Tuesday 21 December 2010

Beer Goggles

I've realised after my Birthday night out, that Beer Goggles are playing a bigger part in my life than I have ever realised.  No matter what you call them, "Beer goggles", "Cider Visor" or my favourite, "Stella vision", we all suffer my friends. 

You may be mistaken that I am talking about yet another of my dating disasters...this time however I am not, this my friends is what I suffer with...but with myself.  You know that feeling, putting on more make up after work, look at yourself and think "Yes, I look HOR-REN-DOUS, seriously...make up is caked on, but hey, gotta work with what you've been given eh", so you suck it up, go to the pub, stand in a dark corner and tell yourself you will leave that said pub before the lights come up.  But no, you then find yourself sinking a couple of vinos, maybe a cheeky Jager, and then you have to give in to the need of taking that fateful first pee...you all know the one. Anyway, so there you are, slightly swaying, finding everyone exceptionally amusing, but hang on, you have some how been trained up in the Jack Dee way of thinking and *my word* you are hilarious, no kidding, Jack Dee should be taking note from you right now not the other way  round.  You take those steps down the stairs (yup, I am thinking of the White Horse Natmagers), giggle at yourself when you slightly slip and jump the rest of the way missing 3 steps *my god you're cool*, then go to the bathroom, wash your hands, look in the mirror.....

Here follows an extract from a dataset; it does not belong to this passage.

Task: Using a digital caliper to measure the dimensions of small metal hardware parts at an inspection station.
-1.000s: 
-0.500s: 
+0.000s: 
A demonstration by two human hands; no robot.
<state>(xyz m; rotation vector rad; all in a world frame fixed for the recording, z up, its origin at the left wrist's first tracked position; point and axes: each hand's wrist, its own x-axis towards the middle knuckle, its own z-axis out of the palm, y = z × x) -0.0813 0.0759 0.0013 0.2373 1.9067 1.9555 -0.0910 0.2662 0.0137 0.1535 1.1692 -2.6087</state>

Now WHO is this goddess staring back at me? Seriously, your make up is on perfectly, you've got a slight smudge at the corner of your eye...but that's just sexy right? Cheeky little glow to the cheeks, niiiiiice, maybe even give yourself a slight wink....go get em tiger.....

Yet, in reality, your Beer Goggles are working...on yourself.  How wrong is this? Alcohol is actually making you look more attractive to yourself.  We all know that actually that shockingly huge zit that came out of nowhere this morning is gleaming like a beacon, practically directing the planes in, your nose resembles a 70 year old whisky drinkers (why does it grow and go red?), and your teeth? Are you kidding me? Yes, Greyge is the colour to be wearing..but on your nails ladies...not your teeth, and it certainly doesn't match your current ribena smile no matter how much you convince yourself.


Upon this I have decided, I will either:

  1. Give up drinking forever
  2. Stop looking in mirrors
  3. Make everyone drink more so we all have beer goggles on? 
I am going to bed pondering these three options...lets hope I decide on number three.  Hell, its Christmas right?